*** Opening of Given entries ***
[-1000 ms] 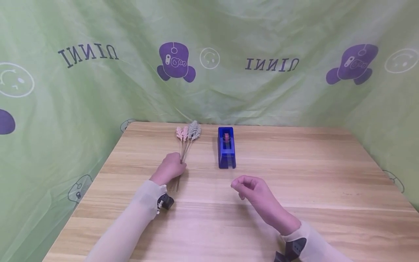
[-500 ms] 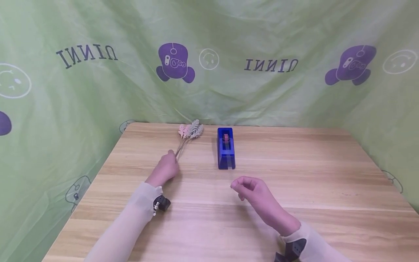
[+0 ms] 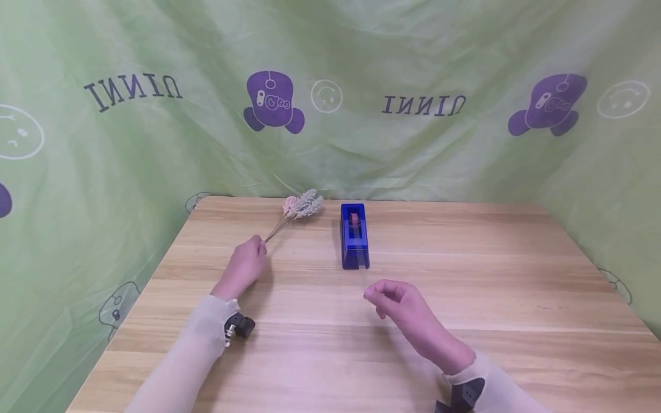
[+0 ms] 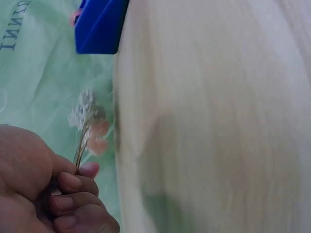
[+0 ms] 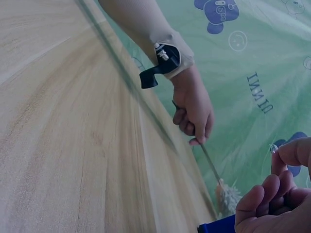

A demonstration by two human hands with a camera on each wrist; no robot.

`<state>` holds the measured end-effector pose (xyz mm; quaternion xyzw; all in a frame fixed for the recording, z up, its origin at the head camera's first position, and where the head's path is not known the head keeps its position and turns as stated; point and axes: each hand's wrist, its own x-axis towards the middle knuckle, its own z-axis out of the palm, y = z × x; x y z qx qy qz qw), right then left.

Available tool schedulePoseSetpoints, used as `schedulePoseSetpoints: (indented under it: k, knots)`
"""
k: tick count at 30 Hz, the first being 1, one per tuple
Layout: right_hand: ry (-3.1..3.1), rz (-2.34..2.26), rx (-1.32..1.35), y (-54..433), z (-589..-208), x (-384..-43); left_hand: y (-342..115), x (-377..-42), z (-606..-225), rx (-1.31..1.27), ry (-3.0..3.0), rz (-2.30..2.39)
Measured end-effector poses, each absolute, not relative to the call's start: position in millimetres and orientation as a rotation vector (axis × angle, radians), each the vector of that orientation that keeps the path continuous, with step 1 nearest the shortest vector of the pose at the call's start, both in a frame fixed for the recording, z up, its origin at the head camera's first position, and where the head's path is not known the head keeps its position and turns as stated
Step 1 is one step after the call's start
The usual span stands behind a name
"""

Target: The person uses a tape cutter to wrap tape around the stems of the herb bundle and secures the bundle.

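Observation:
My left hand [image 3: 241, 267] grips the thin stems of a small bunch of artificial flowers [image 3: 303, 205], with pink and pale grey heads pointing away to the back right. In the left wrist view the fingers curl round the stems, and the flower heads [image 4: 89, 114] stick out beyond the thumb. My right hand [image 3: 408, 310] pinches a small piece of clear tape [image 5: 274, 148] between thumb and fingertip, in front of the tape dispenser. That blue tape dispenser [image 3: 354, 236] stands on the table between the two hands and farther back, a reddish roll core inside it.
The wooden table [image 3: 465, 252] reaches back to a green printed curtain [image 3: 330, 149], which also hangs along both sides. Each wrist carries a black camera mount [image 3: 240, 326].
My left hand has moved left and slightly toward me, and the flowers in it have tilted to the right, their stems more slanted. The right hand stays almost where it was.

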<state>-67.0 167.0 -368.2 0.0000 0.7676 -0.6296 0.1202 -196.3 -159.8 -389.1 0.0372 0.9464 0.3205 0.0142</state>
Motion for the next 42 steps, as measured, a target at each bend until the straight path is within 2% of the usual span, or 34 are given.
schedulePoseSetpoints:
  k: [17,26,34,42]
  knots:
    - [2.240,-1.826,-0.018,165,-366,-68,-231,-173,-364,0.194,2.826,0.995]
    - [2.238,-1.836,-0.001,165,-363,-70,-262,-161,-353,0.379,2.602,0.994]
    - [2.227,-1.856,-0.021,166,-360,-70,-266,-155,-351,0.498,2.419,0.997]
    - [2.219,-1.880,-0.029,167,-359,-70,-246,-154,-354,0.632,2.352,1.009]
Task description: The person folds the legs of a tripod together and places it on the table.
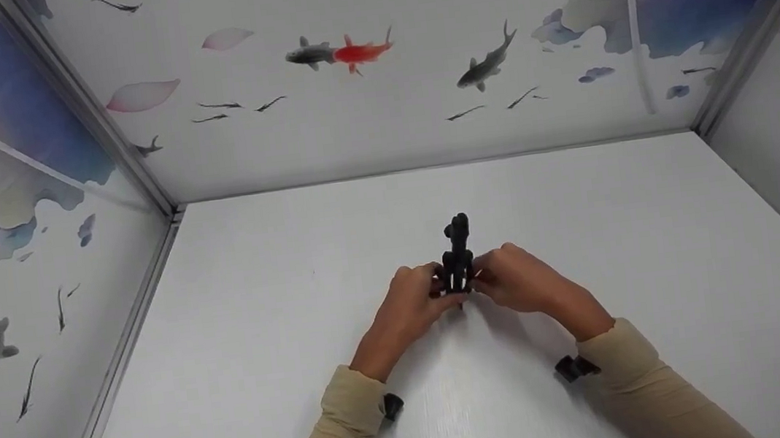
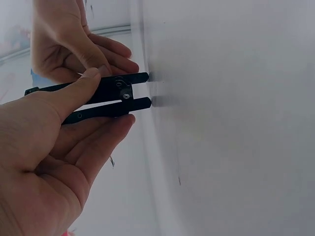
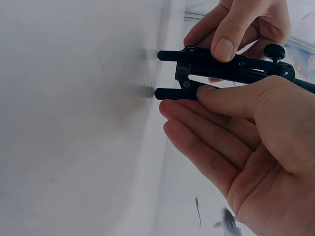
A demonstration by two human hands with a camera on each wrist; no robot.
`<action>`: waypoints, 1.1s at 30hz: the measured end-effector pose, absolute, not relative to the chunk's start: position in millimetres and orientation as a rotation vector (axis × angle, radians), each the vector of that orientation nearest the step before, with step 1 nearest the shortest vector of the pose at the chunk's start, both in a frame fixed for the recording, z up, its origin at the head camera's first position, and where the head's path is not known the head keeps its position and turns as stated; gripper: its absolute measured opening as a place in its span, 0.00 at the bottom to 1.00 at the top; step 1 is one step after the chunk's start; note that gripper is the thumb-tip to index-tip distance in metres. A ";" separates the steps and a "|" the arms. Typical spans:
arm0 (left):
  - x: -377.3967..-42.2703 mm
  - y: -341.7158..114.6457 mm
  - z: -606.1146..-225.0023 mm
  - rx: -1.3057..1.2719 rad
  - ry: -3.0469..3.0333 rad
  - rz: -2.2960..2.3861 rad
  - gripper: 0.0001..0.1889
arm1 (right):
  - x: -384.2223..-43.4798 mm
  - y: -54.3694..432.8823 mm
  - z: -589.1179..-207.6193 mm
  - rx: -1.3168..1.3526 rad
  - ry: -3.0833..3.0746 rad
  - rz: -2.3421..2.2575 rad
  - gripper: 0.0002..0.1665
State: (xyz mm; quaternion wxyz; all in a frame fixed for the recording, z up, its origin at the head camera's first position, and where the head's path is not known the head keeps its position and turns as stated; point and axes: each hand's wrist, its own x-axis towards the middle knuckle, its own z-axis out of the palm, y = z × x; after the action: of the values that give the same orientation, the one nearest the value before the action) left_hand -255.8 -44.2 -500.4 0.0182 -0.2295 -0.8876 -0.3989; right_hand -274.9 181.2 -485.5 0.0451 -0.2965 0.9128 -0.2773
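A small black tripod stands upright on the table between the two hands, its legs close together and feet at the tabletop. The left hand pinches one leg between thumb and fingers. From the other side, the right hand grips another leg, thumb on top and fingers beneath. Narrow gaps show between the legs, with a hinged brace joining them low down. A round knob sticks out from the side higher up. In the head view the fingers partly hide the lower legs.
The white tabletop spreads out around the hands. White panels printed with fish and petals enclose it at the back and both sides, with metal frame posts at the corners. Small black devices sit at both wrists.
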 end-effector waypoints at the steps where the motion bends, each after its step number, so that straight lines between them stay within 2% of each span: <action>1: -255.5 -44.0 -500.6 -0.709 -2.758 -1.242 0.18 | -274.5 180.7 -485.6 -0.907 2.790 -0.842 0.10; 33: -253.7 -43.4 -500.1 -0.733 -2.757 -1.195 0.17 | -272.6 179.7 -486.9 -0.935 2.749 -0.880 0.10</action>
State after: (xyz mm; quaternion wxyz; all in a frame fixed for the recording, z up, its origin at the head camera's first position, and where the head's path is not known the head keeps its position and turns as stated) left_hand -253.7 -43.4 -500.1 0.0245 -0.2370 -0.8911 -0.3863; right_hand -272.6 179.7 -486.9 0.0536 -0.3077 0.9048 -0.2895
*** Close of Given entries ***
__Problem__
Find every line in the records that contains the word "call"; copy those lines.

__The completed task__
Measured end-effector poses, each absolute, not relative to the call's start: position in millimetres and orientation as a rotation vector (axis × angle, radians), each the vector of that orientation that keeps the path continuous, with step 1 nearest the shortest vector of the pose at the call's start, both in a frame fixed for the recording, z up, its origin at the head camera's first position, and where the head's path is not known the head keeps its position and turns as stated
Step 1 is one step after the call's start

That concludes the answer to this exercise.